I have already exhausted the Red Box option. The Eagle was fun, a nice picture of the ancient landscape of my Celtic ancestors, a strong reminder of how much more vigorous that time was, how much more unjust and violent. The Green Hornet was emblematic of a more optimistic time in America, a more immature and self-congratulatory time. Being so far removed from the reality of the day, and so cartoonishly nihilistic and juvenile, it is one of the worst movies I have ever seen. The Social Network was an excellent piece, well acted - also one more reason I am indifferent to Facebook, and it is not a film to hold up as a model of entrepreneurialism, as some have suggested.

The Red Box is no joy, waiting in line as people browse. I typically order mine in advance, on-line. That, or I know what I'm looking for. One day recently, I selected True Grit. The Coen brothers are masters at their craft, and Jeff Bridges at his (though Tron was boring), and little Ms Hailee Steinfeld was awakening in her grasp of the character Mattie Ross. We forget how effectively lawless we have been in America, for much of our history. And how captive we have been to a dreary Judeo-Christian ethic, that really isn't much of anything but a means of coercion and control. As a companion, I randomly selected Black Death, having never heard of the film, which I expected to be bad.

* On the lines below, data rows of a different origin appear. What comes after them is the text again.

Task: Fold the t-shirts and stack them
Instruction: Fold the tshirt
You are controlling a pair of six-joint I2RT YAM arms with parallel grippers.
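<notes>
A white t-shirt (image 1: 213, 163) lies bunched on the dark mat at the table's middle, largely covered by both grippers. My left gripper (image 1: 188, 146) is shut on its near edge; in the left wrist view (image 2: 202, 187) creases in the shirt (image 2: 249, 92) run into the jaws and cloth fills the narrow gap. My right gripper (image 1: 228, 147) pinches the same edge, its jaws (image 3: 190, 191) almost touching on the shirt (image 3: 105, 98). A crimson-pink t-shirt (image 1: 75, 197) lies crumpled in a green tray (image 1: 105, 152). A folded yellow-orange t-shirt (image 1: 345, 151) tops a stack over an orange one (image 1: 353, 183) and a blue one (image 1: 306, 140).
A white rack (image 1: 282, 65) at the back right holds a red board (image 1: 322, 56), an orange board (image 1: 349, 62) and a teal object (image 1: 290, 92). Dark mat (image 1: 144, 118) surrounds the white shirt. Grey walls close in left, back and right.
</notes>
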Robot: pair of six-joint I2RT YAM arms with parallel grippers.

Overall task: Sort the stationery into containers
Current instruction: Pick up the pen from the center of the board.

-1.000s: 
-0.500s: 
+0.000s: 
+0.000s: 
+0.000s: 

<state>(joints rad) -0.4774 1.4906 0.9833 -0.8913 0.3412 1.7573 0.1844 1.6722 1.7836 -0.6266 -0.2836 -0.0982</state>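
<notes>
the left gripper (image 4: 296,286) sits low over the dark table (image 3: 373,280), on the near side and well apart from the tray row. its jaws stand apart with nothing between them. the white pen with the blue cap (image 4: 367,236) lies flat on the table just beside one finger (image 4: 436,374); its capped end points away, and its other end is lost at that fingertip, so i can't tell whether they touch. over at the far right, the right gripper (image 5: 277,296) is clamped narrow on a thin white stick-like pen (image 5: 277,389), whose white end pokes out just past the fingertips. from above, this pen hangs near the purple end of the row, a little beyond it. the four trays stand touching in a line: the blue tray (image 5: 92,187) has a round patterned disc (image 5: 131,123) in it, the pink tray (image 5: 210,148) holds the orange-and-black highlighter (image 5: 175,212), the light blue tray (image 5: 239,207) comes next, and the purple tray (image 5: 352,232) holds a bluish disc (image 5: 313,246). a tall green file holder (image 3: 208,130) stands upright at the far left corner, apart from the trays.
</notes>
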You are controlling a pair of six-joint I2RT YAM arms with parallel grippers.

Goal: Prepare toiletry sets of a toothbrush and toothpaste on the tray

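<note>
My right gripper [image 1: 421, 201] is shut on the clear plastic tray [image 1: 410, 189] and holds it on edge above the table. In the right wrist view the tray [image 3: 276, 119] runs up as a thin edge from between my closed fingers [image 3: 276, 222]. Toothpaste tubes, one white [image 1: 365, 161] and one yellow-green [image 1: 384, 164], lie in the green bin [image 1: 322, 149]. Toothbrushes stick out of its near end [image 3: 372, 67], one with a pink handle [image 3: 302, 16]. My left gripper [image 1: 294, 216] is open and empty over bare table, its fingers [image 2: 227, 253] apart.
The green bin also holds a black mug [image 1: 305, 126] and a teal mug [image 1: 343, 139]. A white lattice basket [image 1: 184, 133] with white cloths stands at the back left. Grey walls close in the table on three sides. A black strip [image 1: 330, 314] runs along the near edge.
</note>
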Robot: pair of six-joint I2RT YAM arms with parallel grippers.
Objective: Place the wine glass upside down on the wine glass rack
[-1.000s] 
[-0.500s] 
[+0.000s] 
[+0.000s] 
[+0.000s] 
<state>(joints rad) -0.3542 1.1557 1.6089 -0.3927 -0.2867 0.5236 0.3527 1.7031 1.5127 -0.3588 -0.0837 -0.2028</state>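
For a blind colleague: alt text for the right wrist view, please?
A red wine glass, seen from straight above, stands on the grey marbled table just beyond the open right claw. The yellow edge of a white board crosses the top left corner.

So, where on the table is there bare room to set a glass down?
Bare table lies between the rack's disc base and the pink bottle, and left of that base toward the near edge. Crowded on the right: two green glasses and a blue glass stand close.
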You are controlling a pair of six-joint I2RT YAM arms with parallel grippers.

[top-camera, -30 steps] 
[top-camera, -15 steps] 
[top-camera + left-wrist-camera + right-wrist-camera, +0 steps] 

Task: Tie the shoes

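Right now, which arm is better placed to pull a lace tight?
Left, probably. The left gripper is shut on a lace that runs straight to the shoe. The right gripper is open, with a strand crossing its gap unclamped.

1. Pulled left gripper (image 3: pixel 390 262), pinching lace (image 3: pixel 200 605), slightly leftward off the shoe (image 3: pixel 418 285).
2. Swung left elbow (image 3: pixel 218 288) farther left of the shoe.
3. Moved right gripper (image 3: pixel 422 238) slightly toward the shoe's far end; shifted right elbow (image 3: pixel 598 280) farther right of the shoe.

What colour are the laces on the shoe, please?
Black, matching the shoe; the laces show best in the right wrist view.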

Black Death is set in the British Isles, in 1348 at the onset of the bubonic plague. For those unfamiliar with history, the bubonic plague ravaged Europe in the 14th century, killing anywhere from 30-60% of the continental population. It reappeared periodically, spread by rats and fleas and filthy conditions, until the 19th century and improved sanitation. It weakened the power of the church, and restructured society from a feudal state, to peasants rights and an awakening in individual consciousness.

It is something indeed to see it on the screen. The film follows a band of mercenaries in service to the local Bishop, with their world-wise but young and unavoidably conditioned guide, an initiate monk, Osmond. These mercenaries are seeking a village that is rumored to be untouched by the plague, due to the machinations of demons, and a necromancer: sacrifice, the dead enlivened, men eating men, etc. Born and raised near the village, Osmond volunteers to guide the Bishop's Envoy and his men, because he believes it to be God's will; and, he is secretly following a woman.

(If you intend on watching the film, and I highly recommend it if you appreciate period films and can handle the violence, I suggest not reading further until you have.)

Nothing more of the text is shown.